Instrument: Durable Power of Attorney (DPOA)

What is it for?
A DPOA allows an adult (the “principal”) to grant another (the “attorney in fact”) the authority to make decisions regarding the principal’s property and personal affairs on the principal’s behalf.

What does it do?
The DPOA gives the attorney in fact authority to make decisions for the principal about the principal’s property, including receiving or making payments on the principal’s behalf, creating accounts or trusts in the principal’s name, acquiring or selling the principal’s property, and investing or borrowing. Tenn. Code Ann. § 34-6-109.

The attorney in fact also is authorized to request, receive and review any information regarding the principal’s personal affairs or the principal’s physical or mental health, including legal, medical and hospital records. Tenn. Code Ann. § 34-6-109(21). However, a DPOA generally does not give the attorney in fact authority to make decisions about the principal’s medical treatments or health care, except as incidental to decisions regarding property and finances. Tenn. Code Ann. § 34-6-108(c)(8).

Decisions made by the attorney in fact have the same binding effect on the principal as if the principal had made them. Tenn. Code Ann. § 34-6-103. In doing so, the attorney in fact must act as a fiduciary, which means that the attorney in fact must act in good faith and in the principal’s interest. Tenn. Code Ann. § 34-6-108.

How does one make it?
A DPOA must be signed and in writing. For it to be considered “durable,” which means that the attorney in fact’s authority continues despite the principal’s incapacity, the DPOA must contain the words “This power of attorney shall not be affected by subsequent disability or incapacity of the principal,” or “This power of attorney shall become effective upon the disability or incapacity of the principal,” or similar words. Tenn. Code Ann. § 34-6-102.
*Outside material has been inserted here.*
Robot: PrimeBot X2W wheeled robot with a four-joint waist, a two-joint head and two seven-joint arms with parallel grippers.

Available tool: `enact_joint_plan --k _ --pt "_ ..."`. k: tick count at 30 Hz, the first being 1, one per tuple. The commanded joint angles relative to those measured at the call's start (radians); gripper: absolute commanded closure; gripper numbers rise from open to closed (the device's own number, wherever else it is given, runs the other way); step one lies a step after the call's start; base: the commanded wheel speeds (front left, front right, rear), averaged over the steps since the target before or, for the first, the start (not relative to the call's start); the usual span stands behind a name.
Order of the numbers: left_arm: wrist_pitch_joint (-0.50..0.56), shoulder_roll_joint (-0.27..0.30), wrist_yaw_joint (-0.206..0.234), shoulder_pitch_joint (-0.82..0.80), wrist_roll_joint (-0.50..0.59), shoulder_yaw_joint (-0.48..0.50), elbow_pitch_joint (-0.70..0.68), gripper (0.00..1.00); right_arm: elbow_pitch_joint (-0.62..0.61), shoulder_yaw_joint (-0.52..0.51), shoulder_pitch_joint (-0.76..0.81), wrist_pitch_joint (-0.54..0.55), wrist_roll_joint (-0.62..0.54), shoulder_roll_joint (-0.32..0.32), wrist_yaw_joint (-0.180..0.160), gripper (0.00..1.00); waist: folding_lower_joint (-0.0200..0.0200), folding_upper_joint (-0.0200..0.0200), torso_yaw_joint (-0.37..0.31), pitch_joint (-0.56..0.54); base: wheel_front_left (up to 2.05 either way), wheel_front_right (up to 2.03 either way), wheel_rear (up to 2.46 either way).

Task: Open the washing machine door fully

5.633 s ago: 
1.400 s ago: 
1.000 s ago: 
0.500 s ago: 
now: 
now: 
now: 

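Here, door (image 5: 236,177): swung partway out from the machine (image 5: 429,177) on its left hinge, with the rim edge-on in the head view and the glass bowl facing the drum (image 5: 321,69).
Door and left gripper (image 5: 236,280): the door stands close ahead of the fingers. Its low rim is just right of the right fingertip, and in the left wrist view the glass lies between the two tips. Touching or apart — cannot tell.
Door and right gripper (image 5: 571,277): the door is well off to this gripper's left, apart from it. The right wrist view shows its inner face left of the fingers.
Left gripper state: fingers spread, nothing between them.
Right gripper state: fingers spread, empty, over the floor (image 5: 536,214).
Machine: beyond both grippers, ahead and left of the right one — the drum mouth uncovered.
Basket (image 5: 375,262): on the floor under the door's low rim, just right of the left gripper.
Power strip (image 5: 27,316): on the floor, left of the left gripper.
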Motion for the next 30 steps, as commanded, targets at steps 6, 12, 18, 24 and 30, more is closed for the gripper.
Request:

When does it come into effect?
The DPOA may state that the attorney in fact’s authority begins immediately when the DPOA is executed, or upon a future date or occurrence, such as the principal’s disability incapacity. Even if the attorney in fact’s authority becomes effective only in the future, unless the DPOA states otherwise, the attorney in fact is immediately authorized to access the principal’s medical records, physicians, other medical personnel, to discuss the principal’s health situation, and to otherwise serve as the principal’s personal representative under HIPAA for the limited purpose of determining whether the principal is incapacitated. Tenn. Code Ann. § 34-6-111.

How long does it last?
A DPOA generally lasts until the principal dies or revokes it. Tenn. Code Ann. § 34-6-105(a).

How does one end it?
Presumably, the principal may revoke a DPOA by destroying it. For a principal’s revocation of a DPOA to be effective, the revocation must be communicated to the attorney in fact. Tenn. Code Ann. § 34-6-105. The subsequent appointment of a guardian does not automatically end a DPOA, although the appointed guardian has the same ability as the principal to end the DPOA. Tenn. Code Ann. § 34-6-104.

What does an example look like?
Tennessee does not have a statutory DPOA form.

What else should one know?
Tennessee’s DPOA is not based on the Uniform Power of Attorney Act.